# INPUT DATA

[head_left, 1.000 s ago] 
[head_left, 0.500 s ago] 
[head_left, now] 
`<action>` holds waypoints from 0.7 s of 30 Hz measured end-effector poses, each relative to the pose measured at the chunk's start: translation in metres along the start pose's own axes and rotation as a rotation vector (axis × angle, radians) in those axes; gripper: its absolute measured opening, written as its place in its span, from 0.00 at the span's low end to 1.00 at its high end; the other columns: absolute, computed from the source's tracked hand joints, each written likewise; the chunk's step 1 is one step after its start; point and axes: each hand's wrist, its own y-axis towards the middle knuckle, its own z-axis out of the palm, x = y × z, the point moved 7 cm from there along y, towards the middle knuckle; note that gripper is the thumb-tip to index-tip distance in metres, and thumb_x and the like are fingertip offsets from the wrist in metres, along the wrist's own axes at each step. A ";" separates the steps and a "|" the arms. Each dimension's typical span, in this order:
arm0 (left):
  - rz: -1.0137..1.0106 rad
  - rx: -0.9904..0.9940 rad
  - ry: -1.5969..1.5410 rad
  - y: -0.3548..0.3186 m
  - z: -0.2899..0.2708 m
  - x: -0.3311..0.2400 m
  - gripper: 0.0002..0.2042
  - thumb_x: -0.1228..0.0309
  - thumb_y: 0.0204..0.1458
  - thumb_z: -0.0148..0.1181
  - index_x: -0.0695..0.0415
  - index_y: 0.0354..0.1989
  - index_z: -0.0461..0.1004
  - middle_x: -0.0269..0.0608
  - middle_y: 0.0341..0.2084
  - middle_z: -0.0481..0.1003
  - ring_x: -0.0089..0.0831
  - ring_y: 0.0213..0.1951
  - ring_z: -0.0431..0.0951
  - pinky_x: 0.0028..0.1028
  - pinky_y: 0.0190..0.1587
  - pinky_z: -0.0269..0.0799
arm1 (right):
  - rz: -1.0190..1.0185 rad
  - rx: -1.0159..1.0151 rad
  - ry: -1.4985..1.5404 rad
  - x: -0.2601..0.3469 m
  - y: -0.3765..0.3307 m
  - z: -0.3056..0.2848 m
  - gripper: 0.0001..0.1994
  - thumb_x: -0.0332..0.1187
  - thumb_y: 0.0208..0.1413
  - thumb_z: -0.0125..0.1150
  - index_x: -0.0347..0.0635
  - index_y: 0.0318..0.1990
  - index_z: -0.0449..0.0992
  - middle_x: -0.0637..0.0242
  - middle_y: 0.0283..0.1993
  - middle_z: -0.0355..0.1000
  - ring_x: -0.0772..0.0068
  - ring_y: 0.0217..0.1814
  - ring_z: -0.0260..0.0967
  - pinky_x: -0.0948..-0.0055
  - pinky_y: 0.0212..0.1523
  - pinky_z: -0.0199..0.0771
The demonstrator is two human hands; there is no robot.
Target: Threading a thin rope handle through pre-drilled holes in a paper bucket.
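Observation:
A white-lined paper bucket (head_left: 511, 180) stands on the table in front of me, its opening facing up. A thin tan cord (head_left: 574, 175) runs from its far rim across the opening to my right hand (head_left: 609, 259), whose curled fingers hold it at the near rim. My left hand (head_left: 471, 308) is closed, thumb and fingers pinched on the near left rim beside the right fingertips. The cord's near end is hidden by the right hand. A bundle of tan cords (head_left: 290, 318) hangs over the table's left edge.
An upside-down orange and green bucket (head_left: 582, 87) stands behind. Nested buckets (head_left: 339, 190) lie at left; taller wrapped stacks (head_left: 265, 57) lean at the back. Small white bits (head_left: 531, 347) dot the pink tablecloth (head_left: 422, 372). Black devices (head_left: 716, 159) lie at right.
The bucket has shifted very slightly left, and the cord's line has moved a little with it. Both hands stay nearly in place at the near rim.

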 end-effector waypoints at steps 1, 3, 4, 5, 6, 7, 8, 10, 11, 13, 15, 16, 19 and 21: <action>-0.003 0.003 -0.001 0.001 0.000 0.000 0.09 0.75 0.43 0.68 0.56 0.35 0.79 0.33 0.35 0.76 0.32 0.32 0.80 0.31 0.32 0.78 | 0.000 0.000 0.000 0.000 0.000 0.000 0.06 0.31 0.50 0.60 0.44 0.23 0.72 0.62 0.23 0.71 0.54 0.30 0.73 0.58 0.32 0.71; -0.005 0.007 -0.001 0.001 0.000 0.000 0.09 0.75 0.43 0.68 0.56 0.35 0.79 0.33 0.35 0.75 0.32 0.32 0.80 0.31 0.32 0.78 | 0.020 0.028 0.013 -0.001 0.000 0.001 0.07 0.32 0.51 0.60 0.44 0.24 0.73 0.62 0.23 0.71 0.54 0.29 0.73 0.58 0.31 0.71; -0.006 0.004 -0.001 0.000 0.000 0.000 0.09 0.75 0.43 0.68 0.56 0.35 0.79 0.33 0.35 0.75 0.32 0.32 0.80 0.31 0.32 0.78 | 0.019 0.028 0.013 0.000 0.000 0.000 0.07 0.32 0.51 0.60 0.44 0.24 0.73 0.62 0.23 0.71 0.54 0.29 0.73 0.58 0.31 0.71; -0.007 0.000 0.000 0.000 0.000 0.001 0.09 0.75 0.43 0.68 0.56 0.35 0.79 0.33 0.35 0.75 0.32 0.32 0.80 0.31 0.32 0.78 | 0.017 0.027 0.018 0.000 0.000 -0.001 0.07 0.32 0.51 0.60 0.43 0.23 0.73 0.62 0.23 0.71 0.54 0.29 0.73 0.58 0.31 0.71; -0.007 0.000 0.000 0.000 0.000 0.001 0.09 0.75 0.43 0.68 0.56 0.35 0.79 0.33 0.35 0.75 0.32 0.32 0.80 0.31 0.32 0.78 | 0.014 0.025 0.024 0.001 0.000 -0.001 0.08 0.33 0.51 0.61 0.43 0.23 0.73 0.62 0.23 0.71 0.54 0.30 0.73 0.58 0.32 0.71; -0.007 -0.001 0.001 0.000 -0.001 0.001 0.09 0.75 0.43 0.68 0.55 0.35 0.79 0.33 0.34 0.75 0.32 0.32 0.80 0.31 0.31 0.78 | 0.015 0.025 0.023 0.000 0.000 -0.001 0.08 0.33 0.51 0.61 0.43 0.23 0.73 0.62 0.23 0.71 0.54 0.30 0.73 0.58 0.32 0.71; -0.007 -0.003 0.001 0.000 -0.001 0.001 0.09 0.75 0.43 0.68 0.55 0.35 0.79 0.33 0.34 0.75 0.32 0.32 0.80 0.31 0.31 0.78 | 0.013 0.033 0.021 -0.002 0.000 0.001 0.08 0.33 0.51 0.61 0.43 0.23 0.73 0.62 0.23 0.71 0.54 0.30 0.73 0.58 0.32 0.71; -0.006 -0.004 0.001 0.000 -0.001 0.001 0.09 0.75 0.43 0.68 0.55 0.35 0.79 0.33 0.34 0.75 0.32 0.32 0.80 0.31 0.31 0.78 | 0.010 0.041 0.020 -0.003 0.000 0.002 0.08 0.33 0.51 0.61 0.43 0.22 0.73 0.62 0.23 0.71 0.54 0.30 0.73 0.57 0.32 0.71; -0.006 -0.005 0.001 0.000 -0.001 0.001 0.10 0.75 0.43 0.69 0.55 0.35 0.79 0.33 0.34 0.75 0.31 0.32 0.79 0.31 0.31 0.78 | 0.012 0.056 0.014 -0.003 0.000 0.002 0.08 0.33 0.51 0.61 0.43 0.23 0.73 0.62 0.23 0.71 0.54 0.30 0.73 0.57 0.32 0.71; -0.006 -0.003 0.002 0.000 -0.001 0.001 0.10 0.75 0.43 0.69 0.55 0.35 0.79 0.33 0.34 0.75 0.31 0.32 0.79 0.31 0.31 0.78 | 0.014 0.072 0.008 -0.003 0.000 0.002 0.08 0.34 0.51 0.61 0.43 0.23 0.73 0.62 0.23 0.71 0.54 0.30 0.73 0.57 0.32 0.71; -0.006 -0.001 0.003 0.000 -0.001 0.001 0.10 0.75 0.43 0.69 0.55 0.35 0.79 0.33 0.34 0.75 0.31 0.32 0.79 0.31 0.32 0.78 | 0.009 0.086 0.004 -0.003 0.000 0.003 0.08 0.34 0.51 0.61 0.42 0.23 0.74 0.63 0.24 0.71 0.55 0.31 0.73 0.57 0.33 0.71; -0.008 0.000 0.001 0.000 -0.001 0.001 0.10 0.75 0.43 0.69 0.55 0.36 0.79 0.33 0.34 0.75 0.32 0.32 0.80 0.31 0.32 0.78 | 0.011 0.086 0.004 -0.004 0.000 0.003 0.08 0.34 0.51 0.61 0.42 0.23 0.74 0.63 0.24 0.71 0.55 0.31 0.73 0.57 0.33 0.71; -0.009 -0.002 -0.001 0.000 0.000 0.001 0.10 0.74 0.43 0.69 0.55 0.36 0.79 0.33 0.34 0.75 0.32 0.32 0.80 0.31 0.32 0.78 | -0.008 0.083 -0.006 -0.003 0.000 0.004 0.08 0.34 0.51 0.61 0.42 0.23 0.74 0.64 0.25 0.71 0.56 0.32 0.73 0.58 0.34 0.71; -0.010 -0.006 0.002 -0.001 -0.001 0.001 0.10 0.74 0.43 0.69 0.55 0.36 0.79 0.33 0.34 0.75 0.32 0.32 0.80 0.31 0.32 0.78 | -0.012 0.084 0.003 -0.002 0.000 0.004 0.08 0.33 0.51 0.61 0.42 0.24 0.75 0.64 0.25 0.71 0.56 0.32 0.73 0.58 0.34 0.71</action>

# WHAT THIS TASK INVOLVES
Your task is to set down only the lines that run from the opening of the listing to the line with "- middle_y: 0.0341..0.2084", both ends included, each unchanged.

# REPLY TO THE EXERCISE
[head_left, 1.000 s ago] 
[head_left, 0.500 s ago] 
[head_left, now] 
`<action>` holds waypoints from 0.7 s of 30 Hz measured end-effector poses, each relative to the pose measured at the chunk's start: translation in metres along the start pose's own axes and rotation as a rotation vector (axis × angle, radians) in those axes; gripper: its absolute measured opening, written as its place in its span, from 0.00 at the span's low end to 1.00 at its high end; the other columns: absolute, computed from the source's tracked hand joints, each written likewise; the chunk's step 1 is one step after its start; point and axes: each hand's wrist, its own y-axis towards the middle knuckle, its own z-axis out of the palm, x = y × z, the point moved 7 cm from there along y, towards the middle knuckle; note that gripper is the thumb-tip to index-tip distance in metres, and thumb_x and the like are fingertip offsets from the wrist in metres, along the wrist's own axes at each step. A ";" separates the steps and a "|" the arms. Each dimension's typical span, in this order:
arm0 (left):
  - rz: -1.0137..1.0106 rad
  - rx: -0.9904..0.9940 rad
  - ry: -1.5969..1.5410 rad
  - y: -0.3548..0.3186 m
  - z: -0.2899..0.2708 m
  - x: -0.3311..0.2400 m
  - gripper: 0.0002..0.2042
  - thumb_x: -0.1228..0.0309
  - thumb_y: 0.0204..0.1458
  - thumb_z: -0.0148..0.1181
  - index_x: -0.0695..0.0415
  - index_y: 0.0354..0.1989
  - index_z: -0.0461..0.1004
  - middle_x: -0.0269..0.0608
  - middle_y: 0.0341..0.2084

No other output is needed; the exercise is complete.